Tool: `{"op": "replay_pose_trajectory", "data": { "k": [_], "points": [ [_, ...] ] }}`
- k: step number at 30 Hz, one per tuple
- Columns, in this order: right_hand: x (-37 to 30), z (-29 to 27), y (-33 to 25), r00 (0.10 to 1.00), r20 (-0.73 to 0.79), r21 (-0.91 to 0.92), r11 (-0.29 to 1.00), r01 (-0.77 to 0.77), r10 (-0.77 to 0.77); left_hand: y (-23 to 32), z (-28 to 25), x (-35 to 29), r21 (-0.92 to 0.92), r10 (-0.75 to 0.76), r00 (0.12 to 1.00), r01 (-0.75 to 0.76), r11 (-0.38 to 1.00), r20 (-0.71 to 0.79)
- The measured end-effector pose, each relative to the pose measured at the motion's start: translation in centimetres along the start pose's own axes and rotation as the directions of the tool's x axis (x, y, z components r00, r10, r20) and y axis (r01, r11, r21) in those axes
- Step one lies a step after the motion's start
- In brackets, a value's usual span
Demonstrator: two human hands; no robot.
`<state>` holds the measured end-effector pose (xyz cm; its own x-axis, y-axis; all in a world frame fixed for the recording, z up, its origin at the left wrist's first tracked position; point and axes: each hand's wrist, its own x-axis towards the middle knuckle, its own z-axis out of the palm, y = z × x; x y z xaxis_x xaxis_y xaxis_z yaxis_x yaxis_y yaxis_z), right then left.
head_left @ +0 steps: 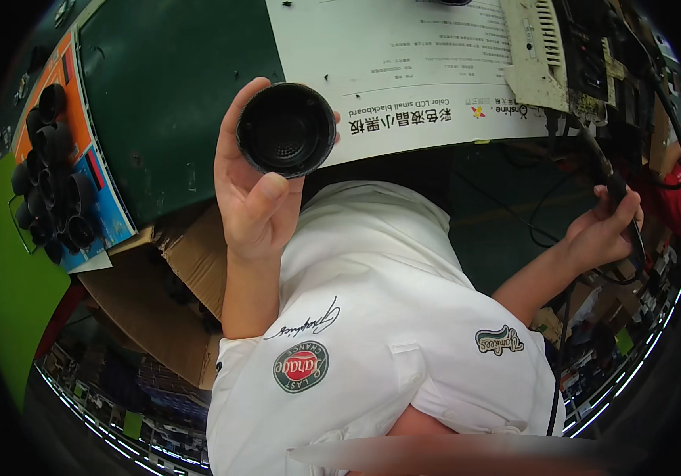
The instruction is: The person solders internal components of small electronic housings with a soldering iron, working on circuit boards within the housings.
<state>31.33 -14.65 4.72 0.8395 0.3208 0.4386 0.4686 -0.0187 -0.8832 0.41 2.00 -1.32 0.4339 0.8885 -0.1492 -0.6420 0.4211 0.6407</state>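
Observation:
My left hand (257, 206) grips a black round plastic cup (286, 131) by its rim and side, thumb in front. Its hollow faces up at me, and a patch of small dots shows on the inner bottom. Out at the right, my right hand (606, 230) is closed around the black handle of what looks like a soldering iron (615, 189). A thin metal shaft points up and left from that handle, and a black cord hangs from it. The two hands are well apart.
Several similar black cups (55, 178) are heaped on an orange and blue printed sheet (118, 214) at the left. A dark green mat (158, 95) and a white printed board (404, 79) cover the table. A grimy pale device (539, 55) stands far right; cardboard boxes (150, 309) sit below left.

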Motion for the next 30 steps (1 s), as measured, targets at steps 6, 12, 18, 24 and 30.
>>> {"op": "replay_pose_trajectory", "data": {
  "k": [6,12,18,24,30],
  "points": [
    [-2.5,2.3,-0.4,0.934,0.314,0.316,0.909,-0.273,0.171,0.0,-0.7,-0.4,0.017,-0.045,0.996,0.043,0.999,0.074],
    [-7.0,8.0,-2.1,0.749,0.65,0.456,0.722,-0.521,0.13,-0.5,-0.5,-0.4,-0.041,-0.045,0.991,0.05,0.998,0.123],
    [-7.0,10.5,-3.6,0.787,0.617,0.41,0.865,-0.289,-0.029,-0.6,-0.7,-0.7,0.081,-0.05,0.992,0.041,0.996,0.113],
    [-6.3,11.2,-4.0,0.717,0.649,0.363,0.932,0.002,-0.254,-0.6,-1.6,-0.6,0.212,-0.088,0.983,0.053,0.976,0.161],
    [-6.8,11.8,-4.1,0.707,0.663,0.292,0.954,0.059,-0.247,-0.9,-1.1,-0.8,0.082,-0.065,0.992,0.056,0.995,0.105]
  ]
}}
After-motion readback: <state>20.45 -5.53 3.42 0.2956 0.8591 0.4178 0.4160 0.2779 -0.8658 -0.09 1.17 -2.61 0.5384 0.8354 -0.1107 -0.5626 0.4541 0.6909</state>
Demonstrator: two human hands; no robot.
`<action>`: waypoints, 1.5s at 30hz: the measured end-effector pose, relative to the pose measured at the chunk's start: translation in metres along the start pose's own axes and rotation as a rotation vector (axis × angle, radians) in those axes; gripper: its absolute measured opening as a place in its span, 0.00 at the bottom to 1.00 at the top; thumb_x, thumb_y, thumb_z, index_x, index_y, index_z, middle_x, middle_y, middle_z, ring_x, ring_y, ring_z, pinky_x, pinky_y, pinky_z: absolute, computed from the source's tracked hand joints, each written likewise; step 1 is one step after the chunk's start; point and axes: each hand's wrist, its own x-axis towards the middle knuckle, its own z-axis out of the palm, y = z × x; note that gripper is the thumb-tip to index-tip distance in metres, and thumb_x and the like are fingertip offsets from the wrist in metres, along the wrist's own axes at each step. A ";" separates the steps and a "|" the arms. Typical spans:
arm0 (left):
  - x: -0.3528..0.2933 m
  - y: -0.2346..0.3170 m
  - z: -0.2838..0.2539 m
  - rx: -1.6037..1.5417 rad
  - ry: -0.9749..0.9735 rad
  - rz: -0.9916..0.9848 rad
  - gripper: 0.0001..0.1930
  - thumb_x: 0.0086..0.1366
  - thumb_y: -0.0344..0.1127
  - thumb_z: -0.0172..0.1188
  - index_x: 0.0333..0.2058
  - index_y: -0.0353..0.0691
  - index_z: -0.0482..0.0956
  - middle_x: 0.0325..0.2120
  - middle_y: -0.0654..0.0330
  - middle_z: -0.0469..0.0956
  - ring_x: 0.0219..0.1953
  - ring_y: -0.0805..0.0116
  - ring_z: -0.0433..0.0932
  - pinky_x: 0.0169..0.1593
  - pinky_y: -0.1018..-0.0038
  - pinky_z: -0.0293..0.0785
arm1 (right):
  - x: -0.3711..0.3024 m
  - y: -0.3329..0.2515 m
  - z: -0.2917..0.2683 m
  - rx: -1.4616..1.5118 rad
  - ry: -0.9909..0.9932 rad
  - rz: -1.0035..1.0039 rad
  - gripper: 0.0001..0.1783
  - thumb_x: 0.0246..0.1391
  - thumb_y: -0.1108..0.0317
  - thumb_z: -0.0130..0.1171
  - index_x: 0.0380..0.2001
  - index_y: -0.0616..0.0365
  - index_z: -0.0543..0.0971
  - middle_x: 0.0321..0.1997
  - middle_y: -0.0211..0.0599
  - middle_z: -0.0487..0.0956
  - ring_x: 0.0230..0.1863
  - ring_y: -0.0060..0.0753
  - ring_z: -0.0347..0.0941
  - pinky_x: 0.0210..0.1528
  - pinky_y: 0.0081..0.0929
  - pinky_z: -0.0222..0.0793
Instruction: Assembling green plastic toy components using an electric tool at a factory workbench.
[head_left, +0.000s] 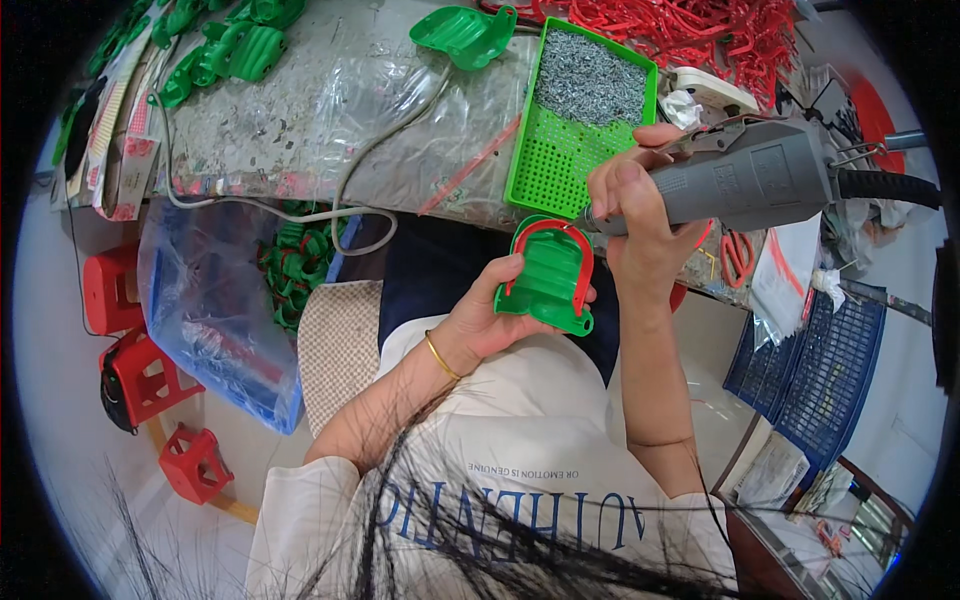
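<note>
My left hand (495, 305) grips a green plastic scoop-shaped part (552, 265) in front of my chest. A curved red strip (587, 262) lies along that part's edge. Wrapped round the front of a grey electric screwdriver (740, 175) is my right hand (640, 195). The screwdriver lies nearly level, its tip pointing left at the top of the green part; whether the tip touches a screw there is hidden by my fingers. Just beyond, a bright green perforated tray (553, 165) holds a heap of small silver screws (590, 78).
Red strips (690, 40) pile up at the back right. More green parts (240, 50) lie at the back left. A grey cable (345, 190) loops over the table edge. Left of me stand a plastic-lined blue bin (215, 320) and red stools (195, 465). Red-handled scissors (737, 258) lie at right.
</note>
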 end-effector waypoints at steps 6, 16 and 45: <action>-0.002 -0.001 0.001 0.027 -0.011 -0.009 0.35 0.58 0.52 0.56 0.57 0.32 0.62 0.50 0.43 0.70 0.53 0.47 0.70 0.54 0.53 0.69 | -0.003 0.003 0.000 0.014 -0.008 0.013 0.14 0.49 0.77 0.53 0.41 0.64 0.68 0.17 0.31 0.66 0.16 0.21 0.61 0.21 0.22 0.58; -0.007 -0.003 0.011 0.039 -0.018 0.028 0.38 0.57 0.51 0.58 0.61 0.40 0.56 0.53 0.50 0.69 0.53 0.47 0.70 0.55 0.51 0.68 | -0.009 0.001 -0.003 0.103 -0.097 -0.109 0.15 0.49 0.79 0.53 0.42 0.64 0.67 0.19 0.31 0.67 0.16 0.21 0.62 0.21 0.21 0.61; -0.002 0.004 0.004 0.043 0.066 -0.003 0.35 0.58 0.54 0.54 0.56 0.32 0.62 0.49 0.43 0.71 0.52 0.50 0.72 0.54 0.55 0.69 | 0.032 0.057 -0.027 -0.067 0.037 -0.027 0.13 0.51 0.78 0.55 0.41 0.65 0.69 0.23 0.32 0.69 0.20 0.23 0.66 0.25 0.23 0.63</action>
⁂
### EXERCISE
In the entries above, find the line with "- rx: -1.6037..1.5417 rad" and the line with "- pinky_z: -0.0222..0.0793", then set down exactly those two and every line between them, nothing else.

### SOLUTION FOR THIS TASK
  - rx: -1.6037..1.5417 rad
  - ry: -0.9749..0.9735 rad
  - rz: -0.9916..0.9848 rad
  - gripper: 0.0001..0.1930
  - thumb_x: 0.0086..0.1366
  - thumb_y: -0.0344..0.1127
  - thumb_z: -0.0172..0.1188
  - index_x: 0.0333..0.2058
  - index_y: -0.0353..0.0691
  - index_z: -0.0482..0.0956
  - middle_x: 0.0325..0.2120
  - middle_y: -0.0654..0.0330
  - middle_z: -0.0469..0.0956
  - ring_x: 0.0219..0.1953
  - ring_y: -0.0805..0.0116
  - ring_z: -0.0433..0.0932
  - pinky_x: 0.0169..0.1593
  - pinky_y: -0.1018..-0.0038
  - pinky_z: -0.0293..0.0785
arm1 (right):
  - x: -0.3711..0.3024 m
  - y: -0.3329..0.2515 m
  - z: -0.2917..0.2683 m
  - rx: -1.4616..1.5118 rad
  - ry: -0.9909..0.9932 rad
  - rz: -1.0035..1.0039 rad
  - gripper: 0.0001..0.1783
  - thumb_x: 0.0246..0.1391
  - thumb_y: -0.1108..0.0317
  - thumb_z: -0.0130..0.1171
  - index_x: 0.0380..0.2001
  - index_y: -0.0616..0.0365
  - index_z: -0.0543..0.0971
  - middle_x: 0.0321..0.1997
  - middle_y: -0.0211..0.0599
  - middle_z: -0.0487..0.0956
  - ring_x: 0.0230..0.1863
  - ring_y: -0.0060..0.0753
  - ring_z: -0.0347..0.0941
  - pinky_x: 0.0210..0.1528
  - pinky_y: 0.0081..0.0929
  - pinky_z: -0.0222..0.0793

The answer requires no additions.